REQUIRED WORK:
Please restate the data word for word, in full.
========================================================================
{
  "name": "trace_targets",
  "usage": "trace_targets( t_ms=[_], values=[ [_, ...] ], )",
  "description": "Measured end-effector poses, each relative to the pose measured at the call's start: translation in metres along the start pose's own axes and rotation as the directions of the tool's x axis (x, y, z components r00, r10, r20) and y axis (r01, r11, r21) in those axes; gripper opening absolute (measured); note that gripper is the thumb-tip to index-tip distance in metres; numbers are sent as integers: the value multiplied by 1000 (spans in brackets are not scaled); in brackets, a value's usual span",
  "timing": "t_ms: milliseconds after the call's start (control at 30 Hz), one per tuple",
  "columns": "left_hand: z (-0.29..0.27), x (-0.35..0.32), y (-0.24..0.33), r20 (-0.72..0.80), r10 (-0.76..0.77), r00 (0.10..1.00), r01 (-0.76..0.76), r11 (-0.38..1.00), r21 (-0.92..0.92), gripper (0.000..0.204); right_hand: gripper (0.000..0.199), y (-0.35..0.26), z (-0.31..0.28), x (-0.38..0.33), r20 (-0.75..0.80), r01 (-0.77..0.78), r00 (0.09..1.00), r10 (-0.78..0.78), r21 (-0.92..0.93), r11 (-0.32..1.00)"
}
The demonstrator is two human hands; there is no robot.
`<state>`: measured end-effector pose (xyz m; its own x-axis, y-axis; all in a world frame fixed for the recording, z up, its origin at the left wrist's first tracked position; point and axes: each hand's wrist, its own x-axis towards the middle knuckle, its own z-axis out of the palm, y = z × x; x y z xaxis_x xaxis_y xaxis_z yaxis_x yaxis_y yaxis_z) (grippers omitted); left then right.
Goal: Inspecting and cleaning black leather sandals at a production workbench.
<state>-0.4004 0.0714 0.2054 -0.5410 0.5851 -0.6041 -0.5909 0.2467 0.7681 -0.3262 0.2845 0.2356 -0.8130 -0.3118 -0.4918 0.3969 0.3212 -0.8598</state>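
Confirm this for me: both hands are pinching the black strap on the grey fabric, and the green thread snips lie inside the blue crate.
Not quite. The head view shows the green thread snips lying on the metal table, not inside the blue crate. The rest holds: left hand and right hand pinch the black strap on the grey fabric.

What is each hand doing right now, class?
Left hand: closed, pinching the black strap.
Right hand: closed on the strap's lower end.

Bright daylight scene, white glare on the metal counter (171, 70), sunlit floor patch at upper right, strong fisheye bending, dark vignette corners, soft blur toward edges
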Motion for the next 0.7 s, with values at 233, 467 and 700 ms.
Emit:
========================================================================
SOLVED EXERCISE:
{
  "name": "trace_targets",
  "usage": "trace_targets( t_ms=[_], values=[ [_, ...] ], )",
  "description": "Measured end-effector poses, each relative to the pose measured at the call's start: translation in metres along the start pose's own axes and rotation as the directions of the tool's x axis (x, y, z components r00, r10, r20) and y axis (r01, r11, r21) in those axes; gripper opening absolute (measured); note that gripper is the thumb-tip to index-tip distance in metres; numbers are sent as integers: the value multiplied by 1000 (spans in brackets are not scaled); in brackets, a value's usual span",
  "timing": "t_ms: milliseconds after the call's start (control at 30 Hz), one per tuple",
  "columns": "left_hand: z (-0.29..0.27), x (-0.35..0.32), y (-0.24..0.33), r20 (-0.72..0.80), r10 (-0.76..0.77), r00 (0.10..1.00), r01 (-0.76..0.76), r11 (-0.38..1.00), r21 (-0.92..0.92), gripper (0.000..0.204); right_hand: gripper (0.000..0.199), y (-0.35..0.26), z (-0.31..0.28), x (-0.38..0.33), r20 (-0.75..0.80), r01 (-0.77..0.78), r00 (0.09..1.00), r10 (-0.78..0.78), r21 (-0.92..0.93), r11 (-0.32..1.00)"
}
The demonstrator is two human hands; there is no robot.
`<state>`: measured end-effector pose (xyz m; its own x-axis, y-axis; all in a world frame fixed for the recording, z up, its origin at the left wrist's first tracked position; point and axes: each hand's wrist, its own x-axis towards the middle knuckle, its own z-axis out of the palm, y = z × x; x y z xaxis_x xaxis_y xaxis_z yaxis_x yaxis_y yaxis_z) (grippers omitted); left then right.
Goal: Inspecting and cleaning black leather sandals at a production workbench.
<state>-0.4004 0.0714 0.2054 -0.5410 0.5851 -0.6041 -0.5909 0.2467 0.7681 -0.3262 0.2845 0.2356 -0.8130 -0.3118 -0.4918 0.3969 0.3212 -0.8598</state>
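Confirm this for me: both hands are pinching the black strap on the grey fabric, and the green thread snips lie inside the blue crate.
Not quite. The head view shows the green thread snips lying on the metal table, not inside the blue crate. The rest holds: left hand and right hand pinch the black strap on the grey fabric.

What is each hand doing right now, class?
Left hand: closed, pinching the black strap.
Right hand: closed on the strap's lower end.

Bright daylight scene, white glare on the metal counter (171, 70), sunlit floor patch at upper right, strong fisheye bending, dark vignette corners, soft blur toward edges
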Motion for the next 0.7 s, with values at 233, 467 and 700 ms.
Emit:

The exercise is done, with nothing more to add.